(About this exercise)
Everything from the line holding "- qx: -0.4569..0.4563" to the end of the data must be reproduced exactly; include both boundary lines and nothing else.

(Dataset excerpt)
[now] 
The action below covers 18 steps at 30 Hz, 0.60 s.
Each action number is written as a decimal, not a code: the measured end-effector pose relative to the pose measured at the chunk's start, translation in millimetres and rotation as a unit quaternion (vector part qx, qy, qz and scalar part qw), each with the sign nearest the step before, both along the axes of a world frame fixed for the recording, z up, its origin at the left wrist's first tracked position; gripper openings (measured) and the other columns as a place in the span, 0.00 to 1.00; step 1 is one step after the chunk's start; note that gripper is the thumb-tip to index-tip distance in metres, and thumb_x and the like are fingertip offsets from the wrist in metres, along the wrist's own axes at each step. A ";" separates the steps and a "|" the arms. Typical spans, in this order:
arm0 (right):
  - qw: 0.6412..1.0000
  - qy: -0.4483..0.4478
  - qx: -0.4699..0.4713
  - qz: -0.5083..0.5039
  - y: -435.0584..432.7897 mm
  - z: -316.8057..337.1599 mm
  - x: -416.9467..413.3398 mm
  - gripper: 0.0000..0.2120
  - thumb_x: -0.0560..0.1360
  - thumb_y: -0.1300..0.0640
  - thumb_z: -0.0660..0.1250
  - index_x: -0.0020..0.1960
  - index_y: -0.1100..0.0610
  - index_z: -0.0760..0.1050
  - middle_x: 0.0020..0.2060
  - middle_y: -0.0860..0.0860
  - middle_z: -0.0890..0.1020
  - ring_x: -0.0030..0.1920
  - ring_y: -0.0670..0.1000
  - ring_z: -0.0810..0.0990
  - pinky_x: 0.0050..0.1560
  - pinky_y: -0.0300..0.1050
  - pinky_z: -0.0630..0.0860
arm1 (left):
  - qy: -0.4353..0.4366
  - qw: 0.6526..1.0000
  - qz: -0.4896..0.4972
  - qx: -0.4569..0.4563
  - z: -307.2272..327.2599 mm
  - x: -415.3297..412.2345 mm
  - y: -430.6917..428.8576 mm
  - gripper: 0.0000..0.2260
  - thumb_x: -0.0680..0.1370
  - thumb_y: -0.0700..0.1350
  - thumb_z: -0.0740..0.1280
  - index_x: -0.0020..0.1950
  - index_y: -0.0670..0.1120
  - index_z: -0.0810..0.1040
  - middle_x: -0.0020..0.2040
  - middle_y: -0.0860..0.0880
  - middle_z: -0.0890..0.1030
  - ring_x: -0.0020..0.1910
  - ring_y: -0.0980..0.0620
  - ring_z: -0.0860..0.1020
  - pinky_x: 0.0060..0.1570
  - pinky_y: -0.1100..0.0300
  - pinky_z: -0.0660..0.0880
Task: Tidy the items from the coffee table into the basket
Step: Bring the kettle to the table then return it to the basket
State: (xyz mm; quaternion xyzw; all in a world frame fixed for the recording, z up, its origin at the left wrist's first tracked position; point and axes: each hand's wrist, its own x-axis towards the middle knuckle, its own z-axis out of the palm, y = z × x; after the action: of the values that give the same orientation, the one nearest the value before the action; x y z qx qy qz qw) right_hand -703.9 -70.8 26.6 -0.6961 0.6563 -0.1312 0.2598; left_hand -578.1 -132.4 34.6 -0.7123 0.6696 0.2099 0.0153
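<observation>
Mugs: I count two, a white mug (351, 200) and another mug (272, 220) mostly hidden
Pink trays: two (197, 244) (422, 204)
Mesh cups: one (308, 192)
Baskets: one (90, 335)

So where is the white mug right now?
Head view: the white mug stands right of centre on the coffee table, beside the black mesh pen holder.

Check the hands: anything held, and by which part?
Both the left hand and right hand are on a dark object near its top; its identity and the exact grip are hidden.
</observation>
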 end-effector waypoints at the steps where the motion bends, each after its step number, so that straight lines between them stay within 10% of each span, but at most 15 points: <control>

(Result below)
  - qx: -0.4569..0.4563
  - z: -307.2272..327.2599 mm
  - x: -415.3297..412.2345 mm
  - y: -430.6917..428.8576 mm
  - gripper: 0.0000..0.2260
  - thumb_x: -0.0680..0.1370
  - thumb_y: -0.0700..0.1350
  - thumb_z: -0.0740..0.1280
  - index_x: -0.0020..0.1950
  - index_y: -0.0670..0.1120
  - index_z: -0.0810..0.1040
  - middle_x: -0.0020..0.2040
  - middle_y: -0.0860..0.0880
  - middle_z: -0.0890..0.1030
  - ring_x: -0.0020..0.1910
  - ring_y: -0.0980..0.0620
  - ring_z: -0.0860..0.1020
  - pinky_x: 0.0060..0.1570
  - pinky_y: -0.1100..0.0300
  - pinky_z: -0.0660..0.0880
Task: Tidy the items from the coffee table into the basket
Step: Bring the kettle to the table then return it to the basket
State: (xyz mm; quaternion xyzw; all in a world frame fixed for the recording, z up, its origin at the left wrist's first tracked position; point and axes: each hand's wrist, its own x-axis towards the middle knuckle, its own z-axis out of the palm, y = z × x; after the action: of the values that give the same orientation, the one nearest the value before the action; x y z qx qy qz qw) right_hand -703.9 -70.8 26.6 -0.6961 0.6563 -0.1312 0.2598; left_hand -578.1 -132.4 34.6 -0.7123 0.6696 0.2099 0.0153
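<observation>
Mugs: I count two, a white mug (351, 200) and another mug (272, 220) mostly hidden
Pink trays: two (197, 244) (422, 204)
Mesh cups: one (308, 192)
Baskets: one (90, 335)

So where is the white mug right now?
Head view: the white mug stands right of centre on the coffee table, beside the black mesh pen holder.

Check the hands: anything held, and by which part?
Both the left hand and right hand are on a dark object near its top; its identity and the exact grip are hidden.
</observation>
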 end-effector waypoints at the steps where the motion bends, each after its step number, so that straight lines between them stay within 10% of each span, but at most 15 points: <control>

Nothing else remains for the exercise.